Governance then can be said to operate at different spatial levels of analysis, with complex mutually re-constitutive interactions between them. These different spatial levels of analysis interact with each other differently across those very spatial contexts, as well as changing over time. In other words, ‘...interdependence is hardly likely to prove politically neutral’ (Hay, 2014: 33). Relationships between actors at different spatial levels of analysis can be characterised by either interdependence or dependence.
One analytical solution to the problem of differentiated power across spatial levels is called structuration. This is a complex process that would benefit from extended definition: ‘...a dynamic system in which the conduct of actors and the context in which they find themselves are intimately and iteratively interlinked... we conceive of political-economic processes as operative at distinct spatial levels within each of which actors orient themselves strategically to the context in which they perceive themselves to be located and seek to realise specific goals and intentions’ (Hay, 2014: 38).
Governance then shapes and is shaped by a complex process of structuration across multiple spatial levels. The state has a key role as a site of institutional integration of power relations and social domination; structuration clearly shows that it simultaneously exists in a complex, heterogeneous, and multi-level network. On the one hand, the state is but one spatial level in this model, but on the other, the state can be seen as more than this. What structuration gives us is not a state that is of equal ontological weight but analytical weight. In other words, the state is clearly not a sovereign authority in a single hierarchical command structure, but rather it is an institution that is primus inter pares (Jessop, 2016: 185).
It thus becomes imperative to understand the precise relational nature of any given state formation through the analytical tools of both capacity and autonomy if the suite of policies that are generated from that constellation are to be fully comprehended. The analytical separation of roles from structures reveals the role of material interests, previously obscured through an integration of state purpose and institutions when analysing state capacity. These are present at distinct levels of spatial analysis – national, regional, and global – and interact in complex ways to shape and limit any given state’s (developmental) autonomy, although not to the extent of being absolutely constraining. When understood in these terms, the developmental state can move away from the lionising of narrow bureaucratic embeddedness and authoritarianism. Instead, broader suites of socio-economic relationships can be examined, which are the product of complex, mutually re-constitutive relationships between material interests and ideas at different levels of structuration.

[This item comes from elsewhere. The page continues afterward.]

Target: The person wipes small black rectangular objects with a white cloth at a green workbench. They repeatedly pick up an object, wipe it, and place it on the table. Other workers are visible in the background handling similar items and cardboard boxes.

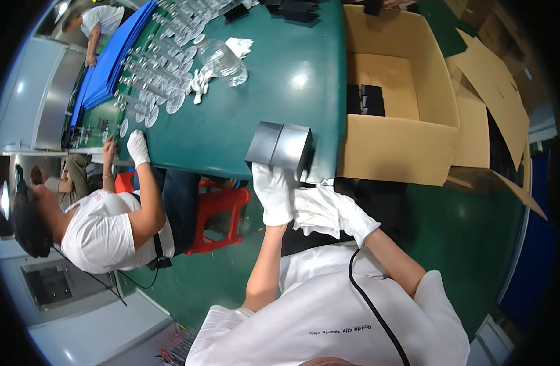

The historical emergence of society and associate social entities cannot be separated from the evolution of the state. For example, development often stalls where a state has no relative autonomy from society – with sub-Saharan Africa being a clear example of this as states have often been captured by discrete interests. The state centralises and concentrates social power so that it can be exercised, executed, and directed. Policy is therefore the application of social power, and the policies of the state must be understood in the context of this application. These conclusions are also echoed in the work of Fishwick (2019) and Fishwick and Selwyn (2018) when they develop the concept of ‘labour centred development’ to critique the manifestation of developmentalism in Latin America; one that led to the failure of early twenty-first century ‘pink tide’ states to overcome deep structural problems of social and economic exclusion. State-led development strategies in this era ‘deepened relations of exploitation, blocked and co-opted social movements seeking to represent the most marginalised, and made little progress in dismantling the neoliberal macroeconomic consensus’ (Fishwick and Selwyn, 2018: 235). Another example of this analysis would be Lombardozzi and Pitts (2019) where they analyse Universal Basic Income, concluding that this policy may not generate positive outcomes in terms of reducing social and economic exclusion through analysis of the historically specific capitalist forms of labour, money, and the state.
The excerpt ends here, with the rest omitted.